The best modern example that I've documented here before is AOL. It's easy to forget now, but just a short decade ago, academics and regulators were in a tizzy over Big Bad AOL. And why not? After all, 25 million subscribers were willing to pay $20 per month to get a guided tour of AOL's walled garden version of the Internet. And then AOL and Time Warner announced a historic mega-merger that had some predicting the rise of "new totalitarianisms" and corporate "Big Brother."
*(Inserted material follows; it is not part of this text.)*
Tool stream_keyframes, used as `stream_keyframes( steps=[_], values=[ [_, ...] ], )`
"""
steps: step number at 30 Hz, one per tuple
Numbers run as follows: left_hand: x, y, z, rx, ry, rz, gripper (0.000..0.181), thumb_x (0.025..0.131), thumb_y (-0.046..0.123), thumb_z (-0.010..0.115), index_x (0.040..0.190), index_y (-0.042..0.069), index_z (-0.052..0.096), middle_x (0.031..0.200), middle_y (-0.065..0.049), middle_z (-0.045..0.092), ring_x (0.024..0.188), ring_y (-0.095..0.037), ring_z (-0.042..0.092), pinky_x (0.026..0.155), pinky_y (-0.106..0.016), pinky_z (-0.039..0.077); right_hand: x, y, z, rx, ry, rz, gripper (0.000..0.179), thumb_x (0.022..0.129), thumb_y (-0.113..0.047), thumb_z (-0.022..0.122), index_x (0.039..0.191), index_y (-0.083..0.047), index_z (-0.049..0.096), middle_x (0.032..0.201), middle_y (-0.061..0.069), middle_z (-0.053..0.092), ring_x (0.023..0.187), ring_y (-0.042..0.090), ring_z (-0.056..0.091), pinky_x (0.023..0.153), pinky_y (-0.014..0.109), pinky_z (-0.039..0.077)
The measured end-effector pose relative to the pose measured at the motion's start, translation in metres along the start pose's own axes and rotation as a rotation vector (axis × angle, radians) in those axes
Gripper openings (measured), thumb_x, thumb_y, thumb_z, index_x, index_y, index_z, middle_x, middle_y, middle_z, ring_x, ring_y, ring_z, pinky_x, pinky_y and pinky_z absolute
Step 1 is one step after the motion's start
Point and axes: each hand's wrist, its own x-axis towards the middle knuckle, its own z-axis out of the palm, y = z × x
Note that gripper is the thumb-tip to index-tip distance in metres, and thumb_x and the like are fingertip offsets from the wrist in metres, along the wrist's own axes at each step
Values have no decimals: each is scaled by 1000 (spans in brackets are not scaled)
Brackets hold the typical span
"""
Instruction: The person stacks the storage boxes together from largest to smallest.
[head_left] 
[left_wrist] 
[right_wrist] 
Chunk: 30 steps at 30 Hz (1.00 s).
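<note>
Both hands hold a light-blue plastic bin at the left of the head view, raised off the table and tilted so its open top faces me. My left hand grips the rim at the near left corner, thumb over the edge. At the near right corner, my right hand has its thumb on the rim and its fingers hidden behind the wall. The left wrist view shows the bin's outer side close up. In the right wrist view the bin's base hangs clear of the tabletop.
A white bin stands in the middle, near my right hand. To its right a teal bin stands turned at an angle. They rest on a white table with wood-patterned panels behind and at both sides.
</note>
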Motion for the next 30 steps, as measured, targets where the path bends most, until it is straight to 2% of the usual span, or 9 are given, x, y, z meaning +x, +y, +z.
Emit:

But the deal quickly went off the rails. By April 2002, just two years after the deal was struck, AOL-Time Warner had already reported a staggering $54 billion loss. By January 2003, losses had grown to $99 billion. By September 2003, Time Warner decided to drop AOL from its name altogether and the deal continued to slowly unravel from there. In a 2006 interview with the Wall Street Journal, Time Warner President Jeffrey Bewkes famously declared the death of "synergy" and went so far as to call synergy "bullsh*t"! In early 2008, Time Warner decided to shed AOL's dial-up service and then to spin off AOL entirely. Looking back at the deal, Fortune magazine senior editor at large Allan Sloan called it the "turkey of the decade." The formal divorce between the two firms took place in 2008. Further deconsolidation followed for Time Warner, which spun off its cable TV unit and various other properties.
Meanwhile, AOL has lost its old dial-up business and walled garden empire and is still struggling to reinvent itself as an advertising company. It's about the last company on anybody's lips when we talk about tech titans today. What an epic tale of creative destruction! That all happened is less than 10 years! And yet, again, a decade ago, tech pundits and cyberlaw intellectuals like Larry Lessig were penning entire books about the ominous threat posed by the AOL walled garden model of Internet governance.
Lessig's myopia was based on an inherent techno-pessimism I have discussed and critiqued in my Next Digital Decade book chapter, "The Case for Internet Optimism, Part 2 – Saving the Net From Its Supporters." Countless Ivory Tower cyber-academics today adopt a static view of markets and market problems. This "static snapshot" crowd gets so worked up about short term spells of "market power" – which usually don't represent serious market power at all – that they call for the reordering of markets to suit their tastes. Sadly, they sometimes do this under the banner of "Internet freedom," claiming that techno-cratic elites can "free" consumers from the supposed tyranny of the marketplace.
In reality, that vision wraps markets in chains and ultimately leaves consumers worse off by stifling innovation and inviting in ham-handed regulatory edicts and bureaucracies to plan this fast-paced sector of our economy. Importantly, that vision ignores the deadweight losses associated with expanding government red tape and bureaucracy as well as the very real danger of "regulatory capture" that exists anytime Washington decides to get cozy with a major sector of the economy.
As Wadhwa correctly concludes, "Government has no place in this technology jungle." I wish other academics and tech pundits would heed that warning.